TO DO:
Take the lines from the one with "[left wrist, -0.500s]" through the end of the material below and repeat them exactly, dropping every picture.

INPUT DATA:
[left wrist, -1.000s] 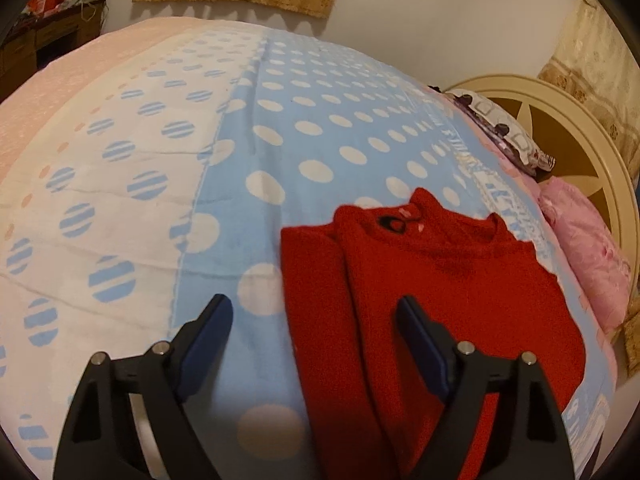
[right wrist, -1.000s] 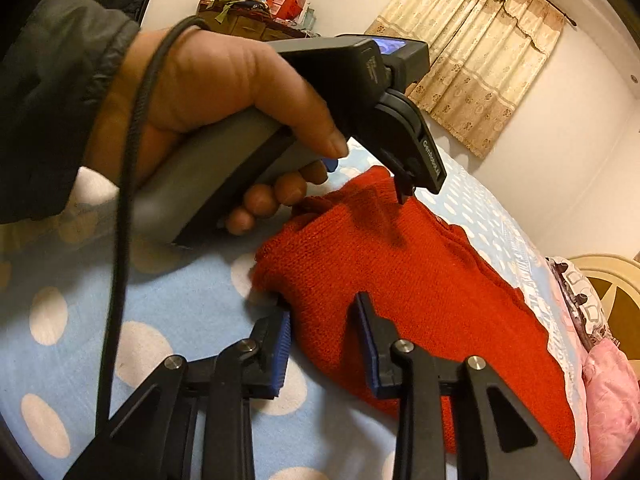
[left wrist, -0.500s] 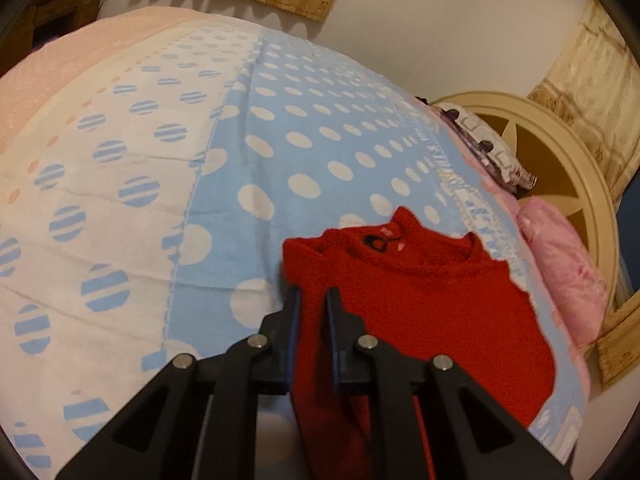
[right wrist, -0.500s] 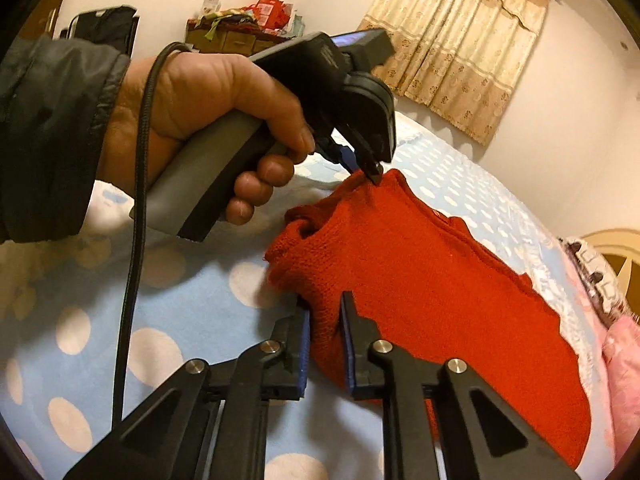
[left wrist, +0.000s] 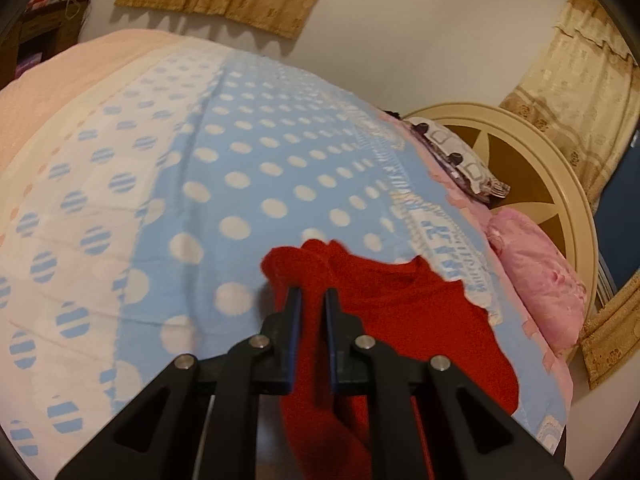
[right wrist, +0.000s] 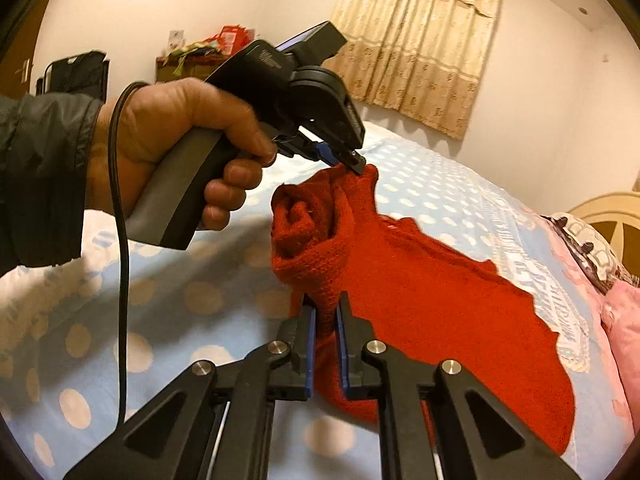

YOUR SOLUTION:
[left wrist, -0.500s] 
[right wrist, -0.500s] 
[left wrist, +0.000s] 
[right wrist, +0.000s] 

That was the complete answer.